=== What you should do ===
Would you return the lines between the one holding "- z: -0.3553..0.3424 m" and the one holding "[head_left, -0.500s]", inclusive, and only those, exactly as they stand in the listing below?

=== Recorded information ===
'''

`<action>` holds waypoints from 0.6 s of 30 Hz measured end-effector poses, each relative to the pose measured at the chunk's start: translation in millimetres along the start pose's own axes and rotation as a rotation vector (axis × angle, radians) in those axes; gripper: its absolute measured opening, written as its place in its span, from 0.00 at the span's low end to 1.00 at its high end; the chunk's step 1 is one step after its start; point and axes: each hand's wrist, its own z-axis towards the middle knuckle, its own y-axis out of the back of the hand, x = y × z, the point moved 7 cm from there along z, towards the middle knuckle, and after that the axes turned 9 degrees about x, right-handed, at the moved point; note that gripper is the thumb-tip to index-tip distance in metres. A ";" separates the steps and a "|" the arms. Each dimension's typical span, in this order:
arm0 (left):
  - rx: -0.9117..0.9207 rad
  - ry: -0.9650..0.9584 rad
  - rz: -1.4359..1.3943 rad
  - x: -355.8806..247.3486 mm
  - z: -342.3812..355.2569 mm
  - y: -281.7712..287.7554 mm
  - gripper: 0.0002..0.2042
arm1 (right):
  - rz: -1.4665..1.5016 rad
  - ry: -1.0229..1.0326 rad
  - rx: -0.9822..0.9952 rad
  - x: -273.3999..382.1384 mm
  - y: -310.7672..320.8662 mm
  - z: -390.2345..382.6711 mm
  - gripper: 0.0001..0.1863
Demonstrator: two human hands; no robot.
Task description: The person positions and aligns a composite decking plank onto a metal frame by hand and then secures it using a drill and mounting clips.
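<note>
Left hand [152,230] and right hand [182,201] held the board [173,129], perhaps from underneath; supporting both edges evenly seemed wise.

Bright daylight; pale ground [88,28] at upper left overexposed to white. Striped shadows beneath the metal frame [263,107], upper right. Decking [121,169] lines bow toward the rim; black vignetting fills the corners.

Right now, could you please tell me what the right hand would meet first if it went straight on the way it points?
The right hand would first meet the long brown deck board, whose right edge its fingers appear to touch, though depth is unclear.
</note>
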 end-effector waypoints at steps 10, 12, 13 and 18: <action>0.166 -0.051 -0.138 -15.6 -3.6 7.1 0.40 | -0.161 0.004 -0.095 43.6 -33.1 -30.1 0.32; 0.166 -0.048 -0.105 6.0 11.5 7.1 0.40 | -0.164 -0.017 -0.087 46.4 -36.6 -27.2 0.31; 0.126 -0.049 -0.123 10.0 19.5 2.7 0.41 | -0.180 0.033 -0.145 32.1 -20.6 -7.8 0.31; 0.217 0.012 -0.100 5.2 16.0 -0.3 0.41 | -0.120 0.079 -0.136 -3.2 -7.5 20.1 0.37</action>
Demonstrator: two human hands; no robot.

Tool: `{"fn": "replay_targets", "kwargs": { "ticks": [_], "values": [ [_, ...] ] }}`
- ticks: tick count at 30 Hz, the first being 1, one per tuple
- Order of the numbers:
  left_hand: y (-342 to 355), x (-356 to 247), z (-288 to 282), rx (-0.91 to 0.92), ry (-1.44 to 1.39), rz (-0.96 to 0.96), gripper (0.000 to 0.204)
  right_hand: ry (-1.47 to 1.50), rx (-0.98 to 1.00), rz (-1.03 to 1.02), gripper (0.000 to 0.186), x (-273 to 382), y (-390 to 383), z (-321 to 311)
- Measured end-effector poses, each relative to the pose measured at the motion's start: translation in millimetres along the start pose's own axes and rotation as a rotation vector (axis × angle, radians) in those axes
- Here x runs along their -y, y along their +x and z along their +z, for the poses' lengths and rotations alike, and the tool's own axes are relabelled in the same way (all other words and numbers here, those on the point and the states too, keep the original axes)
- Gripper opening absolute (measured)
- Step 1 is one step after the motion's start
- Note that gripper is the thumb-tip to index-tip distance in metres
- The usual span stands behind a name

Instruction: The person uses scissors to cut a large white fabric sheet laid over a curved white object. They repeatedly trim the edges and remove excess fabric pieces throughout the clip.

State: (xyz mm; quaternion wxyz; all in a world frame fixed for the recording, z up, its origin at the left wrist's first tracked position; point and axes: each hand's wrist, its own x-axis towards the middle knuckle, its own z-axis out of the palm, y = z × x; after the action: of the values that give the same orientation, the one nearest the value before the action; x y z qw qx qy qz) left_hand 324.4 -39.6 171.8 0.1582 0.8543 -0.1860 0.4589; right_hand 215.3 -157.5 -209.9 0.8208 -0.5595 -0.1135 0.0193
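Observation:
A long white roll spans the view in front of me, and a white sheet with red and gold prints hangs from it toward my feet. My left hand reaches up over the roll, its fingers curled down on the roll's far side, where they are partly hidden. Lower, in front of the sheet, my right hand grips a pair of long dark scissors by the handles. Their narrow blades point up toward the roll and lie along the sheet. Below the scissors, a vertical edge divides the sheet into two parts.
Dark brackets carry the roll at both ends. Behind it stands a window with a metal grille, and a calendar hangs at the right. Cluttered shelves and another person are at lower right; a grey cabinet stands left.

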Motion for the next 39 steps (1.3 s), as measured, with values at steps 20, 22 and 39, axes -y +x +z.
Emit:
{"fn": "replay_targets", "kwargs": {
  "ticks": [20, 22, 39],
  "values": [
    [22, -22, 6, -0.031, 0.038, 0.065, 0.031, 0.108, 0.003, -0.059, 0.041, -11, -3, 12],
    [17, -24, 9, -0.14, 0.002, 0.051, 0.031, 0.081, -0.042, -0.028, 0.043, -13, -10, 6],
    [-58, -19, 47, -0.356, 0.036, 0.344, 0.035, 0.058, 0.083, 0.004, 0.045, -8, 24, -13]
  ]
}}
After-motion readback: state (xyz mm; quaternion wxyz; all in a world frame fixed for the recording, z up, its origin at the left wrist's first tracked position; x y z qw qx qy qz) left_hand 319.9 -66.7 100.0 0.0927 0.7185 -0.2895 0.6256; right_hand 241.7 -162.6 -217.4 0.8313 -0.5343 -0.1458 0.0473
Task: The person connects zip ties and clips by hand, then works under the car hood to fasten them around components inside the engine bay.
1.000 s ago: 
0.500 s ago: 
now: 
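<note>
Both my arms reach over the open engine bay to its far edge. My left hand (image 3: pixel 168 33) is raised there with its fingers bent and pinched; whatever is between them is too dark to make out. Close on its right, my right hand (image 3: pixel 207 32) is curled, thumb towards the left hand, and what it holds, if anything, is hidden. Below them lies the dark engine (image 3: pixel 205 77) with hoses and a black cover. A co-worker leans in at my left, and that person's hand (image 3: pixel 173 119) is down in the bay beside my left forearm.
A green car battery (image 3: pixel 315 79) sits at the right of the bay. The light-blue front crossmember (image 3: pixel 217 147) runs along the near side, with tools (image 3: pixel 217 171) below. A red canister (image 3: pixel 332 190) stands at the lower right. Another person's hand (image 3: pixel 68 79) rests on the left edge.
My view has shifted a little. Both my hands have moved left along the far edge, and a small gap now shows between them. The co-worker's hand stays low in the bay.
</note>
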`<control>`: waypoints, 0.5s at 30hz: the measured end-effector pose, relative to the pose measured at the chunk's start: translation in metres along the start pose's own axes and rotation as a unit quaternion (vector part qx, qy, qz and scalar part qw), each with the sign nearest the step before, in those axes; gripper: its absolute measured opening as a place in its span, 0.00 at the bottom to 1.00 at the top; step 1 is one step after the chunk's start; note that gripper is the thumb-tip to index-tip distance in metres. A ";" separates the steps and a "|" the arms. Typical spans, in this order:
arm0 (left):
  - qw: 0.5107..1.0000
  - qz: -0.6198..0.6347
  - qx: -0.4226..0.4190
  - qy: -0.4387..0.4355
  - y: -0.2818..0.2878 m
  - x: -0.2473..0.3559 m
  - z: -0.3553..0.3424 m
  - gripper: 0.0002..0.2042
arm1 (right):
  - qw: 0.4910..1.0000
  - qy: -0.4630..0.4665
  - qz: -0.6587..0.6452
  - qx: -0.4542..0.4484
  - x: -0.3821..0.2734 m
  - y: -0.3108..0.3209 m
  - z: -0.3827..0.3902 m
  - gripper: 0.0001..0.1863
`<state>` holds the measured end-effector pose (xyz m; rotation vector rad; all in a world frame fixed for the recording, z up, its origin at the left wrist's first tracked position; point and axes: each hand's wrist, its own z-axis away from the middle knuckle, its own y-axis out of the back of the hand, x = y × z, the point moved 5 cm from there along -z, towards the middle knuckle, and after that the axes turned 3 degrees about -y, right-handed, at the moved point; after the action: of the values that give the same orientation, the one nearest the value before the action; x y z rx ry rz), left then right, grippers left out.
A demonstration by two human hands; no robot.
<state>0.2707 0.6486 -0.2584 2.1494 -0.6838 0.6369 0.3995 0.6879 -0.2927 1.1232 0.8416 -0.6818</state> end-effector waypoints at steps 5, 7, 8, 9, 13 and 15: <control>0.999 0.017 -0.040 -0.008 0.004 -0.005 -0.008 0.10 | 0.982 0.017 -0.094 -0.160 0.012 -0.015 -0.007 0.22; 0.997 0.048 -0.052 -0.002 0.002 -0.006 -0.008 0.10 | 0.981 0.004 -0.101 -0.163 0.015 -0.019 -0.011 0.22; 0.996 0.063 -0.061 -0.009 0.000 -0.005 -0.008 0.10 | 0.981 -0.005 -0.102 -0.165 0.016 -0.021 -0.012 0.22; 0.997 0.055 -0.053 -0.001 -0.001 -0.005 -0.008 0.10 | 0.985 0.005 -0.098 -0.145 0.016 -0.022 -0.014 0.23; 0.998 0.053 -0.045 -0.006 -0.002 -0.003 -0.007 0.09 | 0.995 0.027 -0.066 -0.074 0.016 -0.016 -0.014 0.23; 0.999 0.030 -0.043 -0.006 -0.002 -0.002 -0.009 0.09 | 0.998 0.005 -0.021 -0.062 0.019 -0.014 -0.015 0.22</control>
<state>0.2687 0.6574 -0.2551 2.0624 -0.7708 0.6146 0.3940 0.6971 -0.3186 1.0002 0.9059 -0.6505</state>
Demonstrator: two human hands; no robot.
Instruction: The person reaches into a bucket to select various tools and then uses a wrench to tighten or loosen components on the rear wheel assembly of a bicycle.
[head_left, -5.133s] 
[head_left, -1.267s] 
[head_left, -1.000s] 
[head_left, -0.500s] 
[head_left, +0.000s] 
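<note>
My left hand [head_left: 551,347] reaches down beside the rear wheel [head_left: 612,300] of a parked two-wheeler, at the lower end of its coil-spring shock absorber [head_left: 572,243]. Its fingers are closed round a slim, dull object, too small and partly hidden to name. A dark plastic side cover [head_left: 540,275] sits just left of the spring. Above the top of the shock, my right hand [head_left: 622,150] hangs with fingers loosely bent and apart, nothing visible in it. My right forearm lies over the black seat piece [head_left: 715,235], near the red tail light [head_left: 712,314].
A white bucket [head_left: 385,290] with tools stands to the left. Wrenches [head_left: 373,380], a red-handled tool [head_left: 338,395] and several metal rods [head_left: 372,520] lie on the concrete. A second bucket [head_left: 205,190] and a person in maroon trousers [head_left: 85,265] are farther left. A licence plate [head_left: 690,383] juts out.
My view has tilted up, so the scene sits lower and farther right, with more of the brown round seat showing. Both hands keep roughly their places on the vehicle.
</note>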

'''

=== Written reply ===
  - z: -0.3553..0.3424 m
  - gripper: 0.0002..0.2042
arm1 (right):
  - qw: 0.4910..1.0000
  - qy: -0.4630..0.4665
  - qz: -0.6587..0.6452
  - qx: -0.4542..0.4484
  - x: -0.3821..0.2734 m
  - y: -0.3108..0.3209 m
  - z: -0.3827..0.3902 m
  - gripper: 0.0001..0.1863
`<state>` holds the measured end-effector pose (xyz m; rotation vector rad; all in a world frame fixed for the recording, z up, its origin at the left wrist's first tracked position; point and axes: each hand's wrist, its own z-axis away from the middle knuckle, its own y-axis out of the back of the hand, x = y × z, the point moved 5 cm from there along -z, towards the middle knuckle, and after that the axes turned 3 degrees about -y, right-handed, at the moved point; after the action: of the values that give the same orientation, the one nearest the value before the action; x y z rx ry rz), left then right, grippers left out.
A demonstration by two human hands; no robot.
<state>0.2707 0.6486 -0.2584 2.1494 -0.6838 0.6369 0.3995 0.6879 -0.2927 1.1232 0.8416 -0.6818</state> end-effector waypoints at steps 5, 7, 8, 9, 13 and 15: <control>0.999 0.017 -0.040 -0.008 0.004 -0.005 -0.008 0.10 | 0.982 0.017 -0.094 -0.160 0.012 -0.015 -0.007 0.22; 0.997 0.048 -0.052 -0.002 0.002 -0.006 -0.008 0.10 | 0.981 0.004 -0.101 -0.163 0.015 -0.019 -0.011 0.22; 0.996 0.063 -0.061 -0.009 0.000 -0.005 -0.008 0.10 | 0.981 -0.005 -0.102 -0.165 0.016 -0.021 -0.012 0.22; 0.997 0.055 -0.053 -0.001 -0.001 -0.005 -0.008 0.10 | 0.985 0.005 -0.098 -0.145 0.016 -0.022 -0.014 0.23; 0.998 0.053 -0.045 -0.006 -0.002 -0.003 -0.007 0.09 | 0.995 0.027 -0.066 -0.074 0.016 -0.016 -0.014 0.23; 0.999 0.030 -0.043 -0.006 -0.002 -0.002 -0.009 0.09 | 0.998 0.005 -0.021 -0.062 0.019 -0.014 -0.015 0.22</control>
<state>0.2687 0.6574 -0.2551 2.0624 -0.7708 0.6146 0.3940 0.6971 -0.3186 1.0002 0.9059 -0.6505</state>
Demonstrator: two human hands; no robot.
Instruction: The person reaches into a bucket to select various tools and then uses a wrench to tighten or loosen components on the rear wheel assembly of a bicycle.
[head_left, -5.133s] 
[head_left, -1.267s] 
[head_left, -1.000s] 
[head_left, -0.500s] 

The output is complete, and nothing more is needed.